TRY IT
Take every line from the listing below that includes "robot" and copy it.
==============================
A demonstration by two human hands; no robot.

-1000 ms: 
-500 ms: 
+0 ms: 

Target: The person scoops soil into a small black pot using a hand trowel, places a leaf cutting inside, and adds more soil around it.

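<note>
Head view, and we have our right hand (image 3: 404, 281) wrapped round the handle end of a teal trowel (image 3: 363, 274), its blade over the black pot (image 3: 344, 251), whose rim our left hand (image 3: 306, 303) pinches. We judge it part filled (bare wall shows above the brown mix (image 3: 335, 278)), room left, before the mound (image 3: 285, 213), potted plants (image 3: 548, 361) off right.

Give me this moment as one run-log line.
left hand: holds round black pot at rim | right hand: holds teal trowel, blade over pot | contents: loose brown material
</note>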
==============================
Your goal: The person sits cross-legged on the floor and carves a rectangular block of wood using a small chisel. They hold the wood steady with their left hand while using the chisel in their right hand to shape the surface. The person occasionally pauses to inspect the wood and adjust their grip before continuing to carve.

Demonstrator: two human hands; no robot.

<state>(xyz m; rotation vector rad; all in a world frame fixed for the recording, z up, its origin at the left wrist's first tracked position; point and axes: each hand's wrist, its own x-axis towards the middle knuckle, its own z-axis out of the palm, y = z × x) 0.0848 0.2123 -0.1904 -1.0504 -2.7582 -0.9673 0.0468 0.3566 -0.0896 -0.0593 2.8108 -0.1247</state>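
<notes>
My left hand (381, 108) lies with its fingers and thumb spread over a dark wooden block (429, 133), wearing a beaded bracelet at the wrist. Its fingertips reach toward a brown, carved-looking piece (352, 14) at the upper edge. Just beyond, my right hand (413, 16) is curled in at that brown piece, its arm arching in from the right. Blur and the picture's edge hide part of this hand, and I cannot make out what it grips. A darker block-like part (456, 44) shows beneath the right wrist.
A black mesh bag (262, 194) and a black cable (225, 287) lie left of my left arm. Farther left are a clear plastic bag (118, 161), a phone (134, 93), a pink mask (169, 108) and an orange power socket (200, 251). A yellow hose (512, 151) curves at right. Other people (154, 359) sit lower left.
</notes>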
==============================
ANSWER SECTION
A demonstration by two human hands; no robot.
Demonstrator: two human hands; no robot.

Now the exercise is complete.